Please report each line in the material below that includes "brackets".

Start of Block

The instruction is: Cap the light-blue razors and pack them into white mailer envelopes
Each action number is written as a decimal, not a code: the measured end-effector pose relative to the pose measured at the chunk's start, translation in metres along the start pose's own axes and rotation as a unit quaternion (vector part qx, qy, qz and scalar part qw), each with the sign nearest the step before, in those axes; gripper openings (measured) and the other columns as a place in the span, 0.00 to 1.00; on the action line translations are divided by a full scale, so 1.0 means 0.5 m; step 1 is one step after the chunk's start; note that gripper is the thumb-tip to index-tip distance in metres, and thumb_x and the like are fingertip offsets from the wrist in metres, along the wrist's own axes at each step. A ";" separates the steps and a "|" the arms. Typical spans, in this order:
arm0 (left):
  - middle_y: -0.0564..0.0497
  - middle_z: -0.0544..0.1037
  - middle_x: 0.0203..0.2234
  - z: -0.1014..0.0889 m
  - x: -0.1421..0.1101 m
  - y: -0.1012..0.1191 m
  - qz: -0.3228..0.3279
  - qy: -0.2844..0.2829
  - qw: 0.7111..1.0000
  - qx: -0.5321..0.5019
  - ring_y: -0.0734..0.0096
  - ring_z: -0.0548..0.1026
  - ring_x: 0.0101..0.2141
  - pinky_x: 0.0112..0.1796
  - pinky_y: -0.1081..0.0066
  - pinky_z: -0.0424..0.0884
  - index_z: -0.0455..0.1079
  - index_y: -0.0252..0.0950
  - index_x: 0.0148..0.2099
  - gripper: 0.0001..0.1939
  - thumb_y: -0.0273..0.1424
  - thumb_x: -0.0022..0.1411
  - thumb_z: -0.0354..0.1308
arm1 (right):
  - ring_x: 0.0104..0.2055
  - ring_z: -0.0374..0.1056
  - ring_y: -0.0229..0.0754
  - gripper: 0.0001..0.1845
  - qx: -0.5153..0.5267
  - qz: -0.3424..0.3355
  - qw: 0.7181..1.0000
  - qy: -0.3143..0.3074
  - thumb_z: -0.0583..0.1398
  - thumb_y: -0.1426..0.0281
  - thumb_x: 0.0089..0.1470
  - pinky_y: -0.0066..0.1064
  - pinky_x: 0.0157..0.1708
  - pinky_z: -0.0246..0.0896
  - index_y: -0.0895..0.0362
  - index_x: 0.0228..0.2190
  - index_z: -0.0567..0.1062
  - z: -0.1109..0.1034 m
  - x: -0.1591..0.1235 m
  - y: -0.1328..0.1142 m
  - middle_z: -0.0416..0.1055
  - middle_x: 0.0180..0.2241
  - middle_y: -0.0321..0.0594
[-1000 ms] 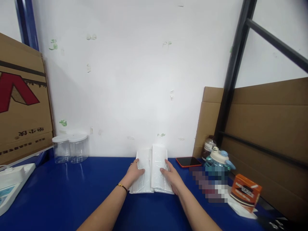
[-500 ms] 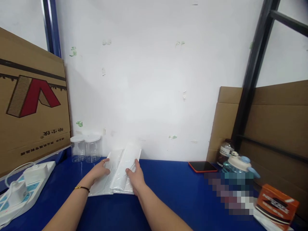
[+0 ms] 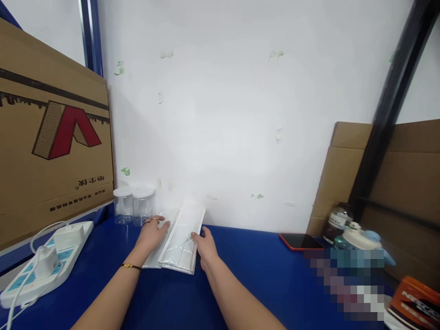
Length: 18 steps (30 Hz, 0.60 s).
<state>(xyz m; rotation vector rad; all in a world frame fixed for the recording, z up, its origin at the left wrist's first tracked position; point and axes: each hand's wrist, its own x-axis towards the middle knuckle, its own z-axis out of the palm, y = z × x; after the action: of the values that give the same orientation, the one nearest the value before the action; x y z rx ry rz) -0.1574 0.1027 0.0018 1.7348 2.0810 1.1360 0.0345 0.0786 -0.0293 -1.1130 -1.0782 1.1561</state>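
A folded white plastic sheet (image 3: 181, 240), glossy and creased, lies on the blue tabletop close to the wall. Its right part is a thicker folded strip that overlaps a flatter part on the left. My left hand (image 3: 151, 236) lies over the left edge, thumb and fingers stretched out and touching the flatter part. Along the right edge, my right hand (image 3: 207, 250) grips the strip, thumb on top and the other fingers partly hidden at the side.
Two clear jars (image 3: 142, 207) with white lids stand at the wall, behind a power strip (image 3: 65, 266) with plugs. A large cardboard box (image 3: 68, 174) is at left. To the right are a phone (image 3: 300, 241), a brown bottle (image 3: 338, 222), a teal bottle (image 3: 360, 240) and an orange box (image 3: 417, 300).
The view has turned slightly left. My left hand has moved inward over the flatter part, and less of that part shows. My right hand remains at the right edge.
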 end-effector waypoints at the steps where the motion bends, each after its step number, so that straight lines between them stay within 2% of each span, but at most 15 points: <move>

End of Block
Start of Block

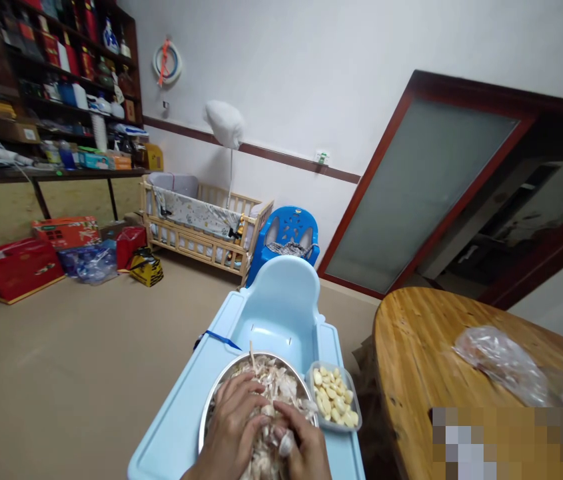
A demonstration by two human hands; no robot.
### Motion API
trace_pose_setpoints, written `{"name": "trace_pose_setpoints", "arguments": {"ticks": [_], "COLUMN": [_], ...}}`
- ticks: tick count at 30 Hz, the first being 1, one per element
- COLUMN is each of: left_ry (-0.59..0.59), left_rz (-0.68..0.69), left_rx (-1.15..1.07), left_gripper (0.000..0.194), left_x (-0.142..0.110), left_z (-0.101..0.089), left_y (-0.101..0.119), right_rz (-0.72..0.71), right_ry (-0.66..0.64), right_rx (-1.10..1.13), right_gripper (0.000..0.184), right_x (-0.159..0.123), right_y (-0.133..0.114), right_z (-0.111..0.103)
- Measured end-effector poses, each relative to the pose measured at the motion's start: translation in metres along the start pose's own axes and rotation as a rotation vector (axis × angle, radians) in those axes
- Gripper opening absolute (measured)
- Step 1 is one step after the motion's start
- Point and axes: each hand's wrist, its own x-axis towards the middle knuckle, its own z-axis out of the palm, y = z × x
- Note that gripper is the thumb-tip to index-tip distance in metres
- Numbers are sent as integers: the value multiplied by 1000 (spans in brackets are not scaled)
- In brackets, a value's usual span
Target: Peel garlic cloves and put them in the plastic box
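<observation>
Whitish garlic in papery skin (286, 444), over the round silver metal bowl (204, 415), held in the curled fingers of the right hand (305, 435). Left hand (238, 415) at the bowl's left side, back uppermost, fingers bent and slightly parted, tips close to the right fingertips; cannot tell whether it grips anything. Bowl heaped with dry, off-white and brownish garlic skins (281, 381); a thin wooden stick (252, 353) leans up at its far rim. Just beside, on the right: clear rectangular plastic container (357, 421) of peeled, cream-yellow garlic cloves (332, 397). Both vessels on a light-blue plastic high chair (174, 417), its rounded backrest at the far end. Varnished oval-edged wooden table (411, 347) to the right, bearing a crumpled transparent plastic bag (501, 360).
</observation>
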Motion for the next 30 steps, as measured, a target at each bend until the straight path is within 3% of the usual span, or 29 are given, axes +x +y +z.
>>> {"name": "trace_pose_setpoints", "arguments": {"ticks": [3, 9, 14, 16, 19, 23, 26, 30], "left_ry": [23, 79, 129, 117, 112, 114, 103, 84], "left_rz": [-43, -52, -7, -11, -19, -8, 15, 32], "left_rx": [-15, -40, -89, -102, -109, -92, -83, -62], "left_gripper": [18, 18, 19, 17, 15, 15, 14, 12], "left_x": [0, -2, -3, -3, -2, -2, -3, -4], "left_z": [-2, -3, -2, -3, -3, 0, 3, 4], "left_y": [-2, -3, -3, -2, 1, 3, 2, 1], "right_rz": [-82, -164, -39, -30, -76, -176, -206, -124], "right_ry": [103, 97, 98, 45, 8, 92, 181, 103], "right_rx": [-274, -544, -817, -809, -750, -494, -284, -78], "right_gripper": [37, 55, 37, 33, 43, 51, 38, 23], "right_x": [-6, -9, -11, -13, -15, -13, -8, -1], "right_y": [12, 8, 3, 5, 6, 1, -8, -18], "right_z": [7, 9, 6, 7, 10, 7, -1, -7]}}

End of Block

### YOUR SOLUTION
- Numbers are sent as integers: the value multiplied by 1000 (spans in brackets are not scaled)
- In brackets, a value's usual span

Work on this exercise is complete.